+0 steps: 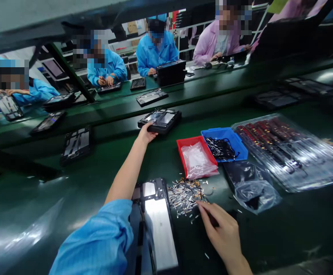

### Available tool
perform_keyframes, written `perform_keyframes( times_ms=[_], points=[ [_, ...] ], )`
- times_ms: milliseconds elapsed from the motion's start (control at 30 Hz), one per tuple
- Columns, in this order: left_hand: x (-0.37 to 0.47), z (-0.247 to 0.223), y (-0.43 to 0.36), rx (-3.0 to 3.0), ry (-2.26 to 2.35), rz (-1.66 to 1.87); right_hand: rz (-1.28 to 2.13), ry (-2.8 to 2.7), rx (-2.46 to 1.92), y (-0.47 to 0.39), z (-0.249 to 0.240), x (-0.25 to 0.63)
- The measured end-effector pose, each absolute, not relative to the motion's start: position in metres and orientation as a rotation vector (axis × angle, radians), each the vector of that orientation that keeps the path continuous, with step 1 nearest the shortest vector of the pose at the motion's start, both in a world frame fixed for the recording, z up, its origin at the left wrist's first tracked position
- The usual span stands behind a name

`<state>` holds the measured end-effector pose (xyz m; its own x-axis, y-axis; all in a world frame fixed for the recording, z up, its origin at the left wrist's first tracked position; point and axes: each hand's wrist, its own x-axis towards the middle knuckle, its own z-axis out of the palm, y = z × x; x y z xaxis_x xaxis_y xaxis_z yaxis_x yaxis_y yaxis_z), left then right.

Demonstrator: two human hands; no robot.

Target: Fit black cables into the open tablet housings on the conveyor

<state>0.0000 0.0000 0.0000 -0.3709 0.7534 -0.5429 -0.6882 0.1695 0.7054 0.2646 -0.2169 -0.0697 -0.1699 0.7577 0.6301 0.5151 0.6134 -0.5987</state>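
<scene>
Our left hand (147, 133) is closed on the near corner of a stack of tablets (168, 119), thumb on top and fingers low at the side; that stack sits beyond the red tray (191, 141) and to its left. A flat, boxy block, this one, with dull black edges and smooth silvery plates on its upper face.

Over to our right hand (201, 208): fingertips bunched at the edge of a loose heap of bits (185, 195), just in front of the red tray, and we can't tell whether they pinch one. What a scatter, thin silvery slivers mixed with coppery specks!

Nearer us, left of the red tray, lies an open tablet (159, 225), its long pale metal plate shining within a black frame. Crinkled clear bags (198, 158) spill over the red tray's front rim. Just behind and right of it, we have a hard blue tray (219, 133) of tangled black wires (220, 149); farther right, a glossy clear sheet (321, 168) carries dark, ribbed strips.
</scene>
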Motion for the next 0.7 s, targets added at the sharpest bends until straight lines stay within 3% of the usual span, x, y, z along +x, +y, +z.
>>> perform_keyframes(
  times_ms=[200, 333, 433, 500, 700],
  points=[
    [-0.003, 0.041, -0.075, 0.157, 1.18, 1.747, 0.496, -1.759, -1.135, -0.225, -0.068, 0.265],
    [-0.003, 0.056, -0.185, 0.3, 1.192, 1.814, 1.054, -1.61, -1.134, -0.234, -0.051, 0.245],
    [0.014, 0.042, -0.27, 0.383, 1.317, 1.752, 1.612, -1.44, -0.89, -0.241, -0.032, 0.216],
    [0.029, 0.023, -0.318, 0.358, 1.384, 1.703, 1.813, -1.293, -0.793, -0.245, -0.02, 0.197],
    [0.028, -0.015, -0.403, 0.451, 1.403, 1.431, 1.863, -1.005, -0.915, -0.26, -0.01, 0.186]
  ],
)
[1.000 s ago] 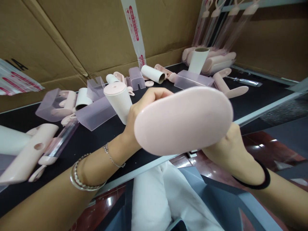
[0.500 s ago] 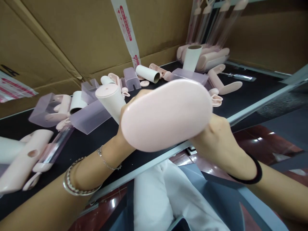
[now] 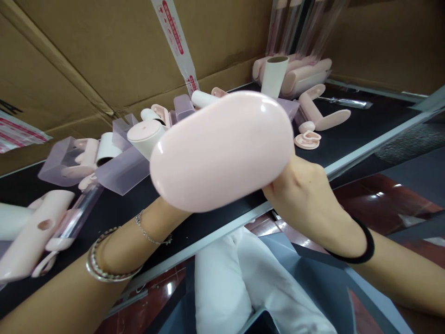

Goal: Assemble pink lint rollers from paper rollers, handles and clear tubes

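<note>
A glossy pink oval piece (image 3: 222,150) is raised close to the camera and fills the middle of the view. Behind its right end is my right hand (image 3: 301,195), its fingers hidden by the piece. The piece also covers my left hand; only the wrist with a thin chain and the forearm with bracelets show at the lower left. What the fingers grip on the far side cannot be made out. Just left of the piece, a white roll with a pink cap (image 3: 144,137) is partly covered by it.
On the black table (image 3: 375,116) lie purple translucent covers (image 3: 123,169), a pink holder (image 3: 38,232), a white tube (image 3: 274,76), an open pink bracket (image 3: 313,111) and a clear packet (image 3: 351,103). Cardboard (image 3: 104,51) stands behind. A metal edge (image 3: 375,146) runs along the front.
The pink oval piece has come up and to the left, looks larger, and now hides my left hand and more of the white roll. My right hand has shifted slightly left with it.
</note>
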Demonstrator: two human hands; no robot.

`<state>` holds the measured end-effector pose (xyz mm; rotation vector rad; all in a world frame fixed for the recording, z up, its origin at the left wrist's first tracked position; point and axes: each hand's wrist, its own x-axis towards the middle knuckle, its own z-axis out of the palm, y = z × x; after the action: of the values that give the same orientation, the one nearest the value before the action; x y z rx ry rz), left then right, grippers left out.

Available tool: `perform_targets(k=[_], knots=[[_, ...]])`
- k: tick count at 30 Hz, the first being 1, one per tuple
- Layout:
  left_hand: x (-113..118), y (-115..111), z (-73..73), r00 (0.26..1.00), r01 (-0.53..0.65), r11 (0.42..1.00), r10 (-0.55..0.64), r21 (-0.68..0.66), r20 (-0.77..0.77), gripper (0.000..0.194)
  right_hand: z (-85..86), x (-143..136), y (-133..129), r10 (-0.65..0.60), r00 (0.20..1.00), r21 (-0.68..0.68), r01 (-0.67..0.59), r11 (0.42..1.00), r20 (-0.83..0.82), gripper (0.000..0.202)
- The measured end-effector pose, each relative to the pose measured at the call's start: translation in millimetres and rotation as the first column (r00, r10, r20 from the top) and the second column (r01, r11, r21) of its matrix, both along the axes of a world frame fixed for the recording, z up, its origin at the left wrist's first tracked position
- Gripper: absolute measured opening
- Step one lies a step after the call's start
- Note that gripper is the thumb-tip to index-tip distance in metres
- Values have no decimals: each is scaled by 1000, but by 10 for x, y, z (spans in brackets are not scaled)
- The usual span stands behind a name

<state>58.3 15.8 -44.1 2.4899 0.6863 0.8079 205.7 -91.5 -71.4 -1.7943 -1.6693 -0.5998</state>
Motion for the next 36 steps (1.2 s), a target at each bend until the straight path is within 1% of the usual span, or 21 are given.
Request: perform_targets(k=[2,3,8,11,13,15,16,17,18,20,21,22,24,26,32,36], knots=[[2,-7,-10,987,-55,998,59,-34,153,35,7,-8,-7,-7,1000,-15,7,1000,-3,18],[2,-11,-15,976,-68,996,77,-51,203,36,9,-12,-11,-8,1000,-18,8,1000,-7,18],[14,-8,-26,957,-58,994,80,-87,279,36,7,-43,-13,-29,999,-29,28,999,-27,13],[38,11,-27,946,5,991,38,-130,323,29,17,-48,-5,-47,997,-59,43,997,-64,7],[58,20,-27,934,57,976,22,-209,357,27,29,-25,-11,-46,995,-89,37,995,-94,5],[67,19,-27,919,119,936,22,-331,394,34,42,23,-37,-43,993,-104,32,994,-109,13],[67,15,-25,913,160,899,22,-409,407,42,48,53,-59,-45,993,-98,34,995,-106,17],[64,9,-22,908,214,847,12,-487,418,50,54,84,-86,-43,994,-78,35,996,-98,21],[59,3,-18,905,269,783,-8,-561,424,56,60,113,-116,-33,996,-46,29,998,-79,23],[52,-5,-10,903,349,661,-47,-664,428,55,74,155,-179,16,1000,28,-15,999,-7,24],[51,-6,-7,904,366,623,-62,-692,422,52,82,166,-207,42,999,46,-43,998,30,24],[52,-4,-6,907,371,604,-73,-706,415,50,89,171,-229,63,996,45,-66,997,60,24],[59,1,-13,918,358,596,-87,-719,386,48,100,166,-252,72,994,-8,-72,997,83,24],[68,3,-30,925,352,588,-101,-728,366,49,105,154,-247,55,995,-52,-51,997,87,23],[83,-29,-59,919,382,547,-139,-745,369,55,96,130,-201,62,983,-28,-58,998,171,16],[90,-30,-37,922,379,557,-159,-739,353,57,109,105,-210,47,984,-63,-37,997,172,16]])
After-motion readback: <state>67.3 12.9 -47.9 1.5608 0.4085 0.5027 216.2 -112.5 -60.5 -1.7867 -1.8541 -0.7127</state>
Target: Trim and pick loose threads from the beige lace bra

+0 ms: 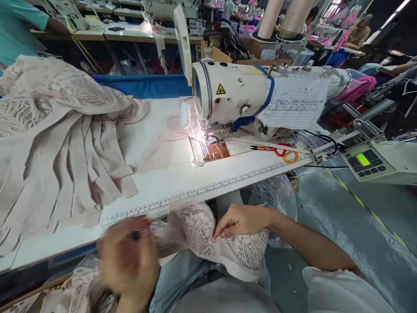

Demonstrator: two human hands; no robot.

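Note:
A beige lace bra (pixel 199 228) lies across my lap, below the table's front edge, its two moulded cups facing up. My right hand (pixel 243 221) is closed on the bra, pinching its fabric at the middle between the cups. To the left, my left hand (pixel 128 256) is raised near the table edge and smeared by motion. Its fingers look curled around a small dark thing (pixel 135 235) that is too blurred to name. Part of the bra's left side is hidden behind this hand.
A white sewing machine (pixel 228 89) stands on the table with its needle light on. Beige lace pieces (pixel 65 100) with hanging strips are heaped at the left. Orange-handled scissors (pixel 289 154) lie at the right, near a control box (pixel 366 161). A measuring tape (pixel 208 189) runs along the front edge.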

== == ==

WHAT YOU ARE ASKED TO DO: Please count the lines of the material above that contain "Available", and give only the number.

WRITTEN RESPONSE: 2